Welcome to Doom9's Forum, THE in-place to be for everyone interested in DVD conversion. Before you start posting please read the forum rules. By posting to this forum you agree to abide by the rules. |
|
|
Thread Tools | Search this Thread | Display Modes |
18th July 2008, 23:09 | #1 | Link |
Registered User
Join Date: May 2008
Posts: 10
|
Multicore optimization idea: running consecutive filters in different threads
From what I know, MT-plugin splits a frame into parts and processes each part in a different thread ("MT"), or uses alternating threads to get consecutive frames ("SetMTMode").
What I'm missing is a way to run consecutive filters on different threads, like a pipeline (as seen in modern cpu's for instruction-processing) would do. This would eliminate the Overlap-Problem of 'MT' and issues with filters that aren't reentrant or don't work with 'SetMTMode' for other reasons. Of course, such a pipeline might introduce other incompatibilities, but i'd like to give it a try. A filter implementing the idea would basically do the following: - The filter runs a worker-thread that does the frame-getting from previous filters in the chain. - Every time 'GetFrame' is called, a request is send to the worker-thread, requesting the frame and waiting for it to become available (ideally, the frame is already available). Now, for it to work as a real pipeline, it is necessary to generate frames before they are requested (in order to being able to answer the request immediately without processing-delay). The simplest way is to assume that frames are requested in linear order (actually the case when encoding). I wrote a small plugin to test the idea, and it works quite well: Put "PipeLine" in the script, balancing load between filters below and above the pipeline. In a fast test I got an speed-improvement of ~53%. With better balancing, improvements of up to 100% should be possible (or up to 300% on Quad-Cores), of course depending on the number of 'PipeLine's used, and the load-balancing. Can you please comment on the idea? Maybe it's already done in MT and I didn't notice? Is it generally a good idea and should it be compatible with avisynth? While testing I got some random crashes. Also the race-problem reappeared (no idea why). So I wonder if there is a better way to do it? In the attachment is a binary of the filter, along with its source code. Note when compiling: Due to 'CreateThread' being used, it must be linked with the Multithreading-DLL (not the static library). I'm fine with that, as I prefer the DLL-Runtime anyway. |
19th July 2008, 10:24 | #2 | Link |
Avisynth language lover
Join Date: Dec 2007
Location: Spain
Posts: 3,431
|
In principle, this seems like a good idea to me.

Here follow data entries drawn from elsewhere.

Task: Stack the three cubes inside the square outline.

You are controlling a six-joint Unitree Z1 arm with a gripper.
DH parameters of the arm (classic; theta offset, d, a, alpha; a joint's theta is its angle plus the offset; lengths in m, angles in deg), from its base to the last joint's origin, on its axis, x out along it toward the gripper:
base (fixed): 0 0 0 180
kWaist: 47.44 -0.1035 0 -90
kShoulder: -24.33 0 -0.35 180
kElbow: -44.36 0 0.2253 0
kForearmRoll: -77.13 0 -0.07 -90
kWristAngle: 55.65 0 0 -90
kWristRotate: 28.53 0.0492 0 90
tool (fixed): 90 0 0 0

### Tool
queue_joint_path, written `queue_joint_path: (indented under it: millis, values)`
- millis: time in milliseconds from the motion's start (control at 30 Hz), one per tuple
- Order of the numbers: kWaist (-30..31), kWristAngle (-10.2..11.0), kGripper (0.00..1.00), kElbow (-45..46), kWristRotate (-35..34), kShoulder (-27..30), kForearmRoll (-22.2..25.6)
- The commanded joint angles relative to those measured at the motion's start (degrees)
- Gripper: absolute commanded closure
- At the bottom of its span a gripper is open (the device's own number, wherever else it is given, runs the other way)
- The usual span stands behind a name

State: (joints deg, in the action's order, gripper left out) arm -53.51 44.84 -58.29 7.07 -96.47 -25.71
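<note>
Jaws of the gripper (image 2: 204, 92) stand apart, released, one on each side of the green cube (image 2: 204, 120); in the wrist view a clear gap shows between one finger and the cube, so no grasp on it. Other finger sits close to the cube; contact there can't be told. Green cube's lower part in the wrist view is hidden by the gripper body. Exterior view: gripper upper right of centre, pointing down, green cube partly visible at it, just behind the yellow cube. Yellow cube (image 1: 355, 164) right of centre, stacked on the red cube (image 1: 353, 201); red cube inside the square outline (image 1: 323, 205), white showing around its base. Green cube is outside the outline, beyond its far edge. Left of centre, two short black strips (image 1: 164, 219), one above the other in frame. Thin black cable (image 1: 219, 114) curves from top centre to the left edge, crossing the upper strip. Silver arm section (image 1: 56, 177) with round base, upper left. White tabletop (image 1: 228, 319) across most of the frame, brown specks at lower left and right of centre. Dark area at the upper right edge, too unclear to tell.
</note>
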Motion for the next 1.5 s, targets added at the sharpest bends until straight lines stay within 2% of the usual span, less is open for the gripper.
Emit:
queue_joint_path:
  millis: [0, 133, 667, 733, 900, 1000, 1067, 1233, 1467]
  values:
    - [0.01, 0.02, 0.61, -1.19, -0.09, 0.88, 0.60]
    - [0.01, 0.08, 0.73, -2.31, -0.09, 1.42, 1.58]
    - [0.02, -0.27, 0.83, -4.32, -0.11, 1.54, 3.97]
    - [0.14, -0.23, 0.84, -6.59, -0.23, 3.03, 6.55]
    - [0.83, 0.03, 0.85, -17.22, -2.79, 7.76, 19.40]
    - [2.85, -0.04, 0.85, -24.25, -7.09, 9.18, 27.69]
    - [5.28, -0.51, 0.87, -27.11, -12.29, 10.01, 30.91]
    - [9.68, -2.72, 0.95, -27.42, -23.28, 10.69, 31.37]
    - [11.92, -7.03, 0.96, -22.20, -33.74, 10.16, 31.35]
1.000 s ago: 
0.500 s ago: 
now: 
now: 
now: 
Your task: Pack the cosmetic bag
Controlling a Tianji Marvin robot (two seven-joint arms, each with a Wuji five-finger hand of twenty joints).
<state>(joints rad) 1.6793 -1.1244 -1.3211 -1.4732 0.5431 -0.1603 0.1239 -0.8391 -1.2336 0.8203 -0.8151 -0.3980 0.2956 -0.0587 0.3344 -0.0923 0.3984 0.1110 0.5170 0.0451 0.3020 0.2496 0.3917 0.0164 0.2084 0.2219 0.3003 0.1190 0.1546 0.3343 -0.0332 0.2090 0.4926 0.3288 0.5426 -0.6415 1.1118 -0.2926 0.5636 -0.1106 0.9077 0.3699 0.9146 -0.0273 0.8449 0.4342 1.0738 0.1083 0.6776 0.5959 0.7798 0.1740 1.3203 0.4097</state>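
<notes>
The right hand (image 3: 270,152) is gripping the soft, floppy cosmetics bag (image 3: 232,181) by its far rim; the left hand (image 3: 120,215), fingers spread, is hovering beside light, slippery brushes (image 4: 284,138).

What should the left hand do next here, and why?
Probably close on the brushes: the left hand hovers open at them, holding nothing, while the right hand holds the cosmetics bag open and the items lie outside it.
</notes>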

But I think for it to work, all filters used need to be thread-safe and I don't know if that is widely true. I can see possible problems if you have a non-thread-safe filter repeated in different parts of the filter chain. For example: Code:
x = UnsafeFilter() y=PipeLine(x).SomeOtherFilter() x+y |
19th July 2008, 14:35 | #3 | Link |
Registered User
Join Date: Dec 2004
Location: Melbourne, AU
Posts: 1,963
|
I had a similar idea and ran into the same problems. If it was added to the core, I think the ideal place would be in the cache filter since it normally gets added internally after every filter by default.
I saw a similar massive speed improvement but it was unusable due to random crashes. Possibly the vfb management isn't/wasn't thread-safe, I think it's better now than when I tried but IanB would probably know best. |
19th July 2008, 18:47 | #4 | Link |
Registered User
Join Date: Mar 2002
Posts: 1,075
|
Isn't prefetching for parallelization going to be in Avisynth 2.6 (of course that seems to be on the same release schedule as 3.0).
PS. there's an easy solution to thread safety ... don't use threads. What are we talking about here? A couple 100 KB per instance of avisynth and the filter, and filter completion times multiple orders of magnitude larger than context switch times ... peanuts. Threading offers no real benefits over multiple processes with shared memory for this particular application. |
20th July 2008, 16:31 | #5 | Link |
interlace this!
Join Date: Jun 2003
Location: i'm in ur transfers, addin noise
Posts: 4,555
|
if this could be made to work with mvtools, it would be the rocking-est rock that ever rocked.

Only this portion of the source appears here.